(Data provided)

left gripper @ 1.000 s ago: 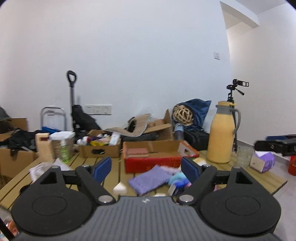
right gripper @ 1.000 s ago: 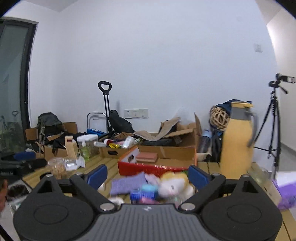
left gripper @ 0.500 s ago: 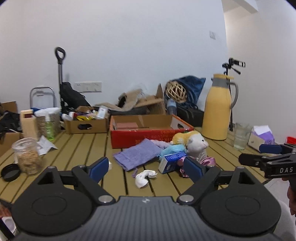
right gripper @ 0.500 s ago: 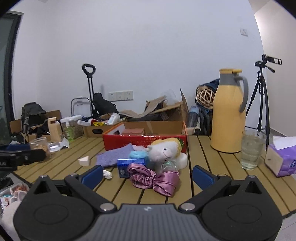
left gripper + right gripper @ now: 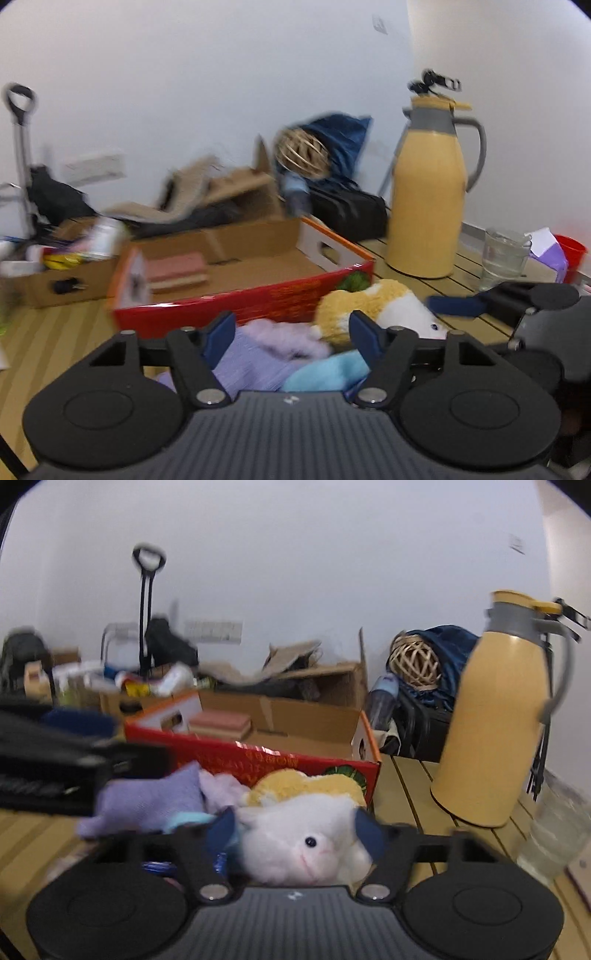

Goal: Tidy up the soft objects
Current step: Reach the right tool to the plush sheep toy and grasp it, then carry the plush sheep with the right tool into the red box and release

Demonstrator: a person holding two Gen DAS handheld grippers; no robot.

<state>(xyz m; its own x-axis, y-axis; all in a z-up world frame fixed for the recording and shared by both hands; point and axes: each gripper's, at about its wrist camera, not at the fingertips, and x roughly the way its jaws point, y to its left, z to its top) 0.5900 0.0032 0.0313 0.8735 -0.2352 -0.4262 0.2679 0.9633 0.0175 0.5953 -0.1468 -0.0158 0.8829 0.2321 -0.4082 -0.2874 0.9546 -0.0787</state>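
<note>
A pile of soft things lies on the slatted table in front of a red box [image 5: 240, 302]. My left gripper [image 5: 291, 330] hangs over it, jaws closing, with the purple cloth [image 5: 255, 362] and a lilac fluffy piece [image 5: 284, 332] between its fingers, pads clear of them. A light-blue soft item [image 5: 325, 373] lies just under it. The white and yellow plush toy [image 5: 295, 842] fills the gap of my right gripper [image 5: 295, 832], whose closing pads press into its fur. One right finger [image 5: 454, 305] shows beside the plush toy [image 5: 369, 306].
A tall yellow thermos [image 5: 424, 206] stands right of the red box, with a glass of water [image 5: 502, 258], a purple tissue box [image 5: 546, 251] and a red cup [image 5: 572, 251] beyond. A cluttered cardboard box [image 5: 66, 284] sits at the back left.
Both grippers have come forward and down onto the pile, and their jaws have narrowed. The plush toy, earlier ahead on the table, now sits between the right fingers.
</note>
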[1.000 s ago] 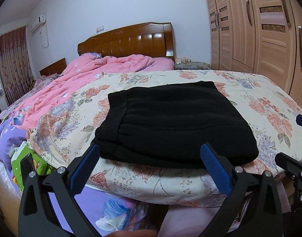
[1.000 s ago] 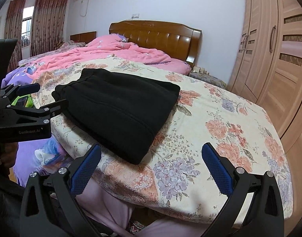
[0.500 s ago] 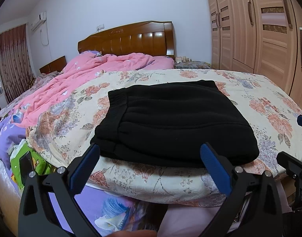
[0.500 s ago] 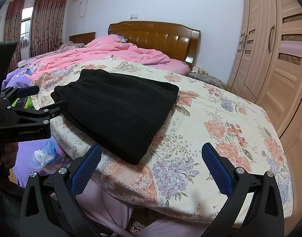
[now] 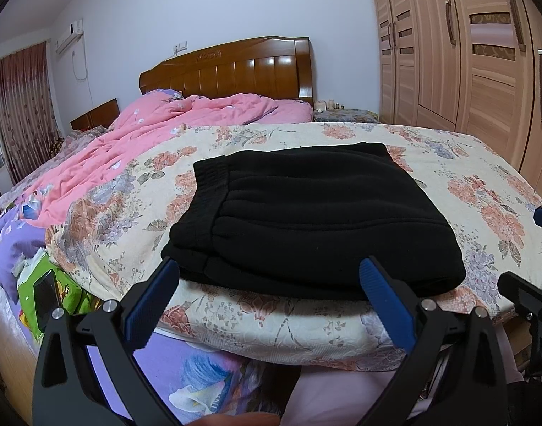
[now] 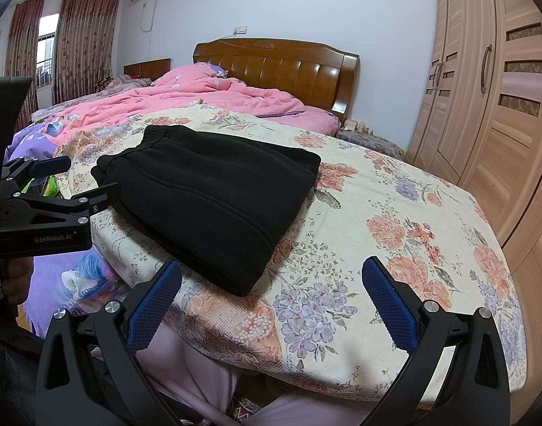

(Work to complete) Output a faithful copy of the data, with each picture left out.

(Solution)
left gripper @ 1.000 s ago: 
right gripper @ 1.000 s ago: 
left gripper @ 0.500 s ago: 
right gripper @ 0.500 s ago: 
left gripper + right gripper @ now: 

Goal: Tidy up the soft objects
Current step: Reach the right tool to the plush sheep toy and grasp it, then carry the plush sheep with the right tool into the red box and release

Demonstrator: a person holding two Gen DAS handheld grippers; no robot.

<state>(xyz m; its own x-axis, y-axis; all in a z-up world frame fixed for the recording and shared by both hands; point and axes: each gripper's, at about its wrist camera, not at the fingertips, and x roughly the way its jaws point, y to its left, z to its top) 0.5900 0.0032 0.0313 0.8735 -0.2352 -0.4262 0.2679 0.9633 0.0175 0.5953 -0.1468 -0.0158 0.8829 0.2321 -0.4082 -0.2874 0.9546 -0.0787</state>
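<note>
A pile of soft things lies on the slatted table in front of a red box [image 5: 240, 302]. My left gripper [image 5: 291, 330] hangs over it, jaws closing, with the purple cloth [image 5: 255, 362] and a lilac fluffy piece [image 5: 284, 332] between its fingers, pads clear of them. A light-blue soft item [image 5: 325, 373] lies just under it. The white and yellow plush toy [image 5: 295, 842] fills the gap of my right gripper [image 5: 295, 832], whose closing pads press into its fur. One right finger [image 5: 454, 305] shows beside the plush toy [image 5: 369, 306].
A tall yellow thermos [image 5: 424, 206] stands right of the red box, with a glass of water [image 5: 502, 258], a purple tissue box [image 5: 546, 251] and a red cup [image 5: 572, 251] beyond. A cluttered cardboard box [image 5: 66, 284] sits at the back left.
Both grippers have come forward and down onto the pile, and their jaws have narrowed. The plush toy, earlier ahead on the table, now sits between the right fingers.
</note>
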[1.000 s ago] 
[1.000 s ago] 
[0.500 s ago] 
[0.500 s ago] 
[now] 
[now] 

Work on this exercise is finished, so nothing remains.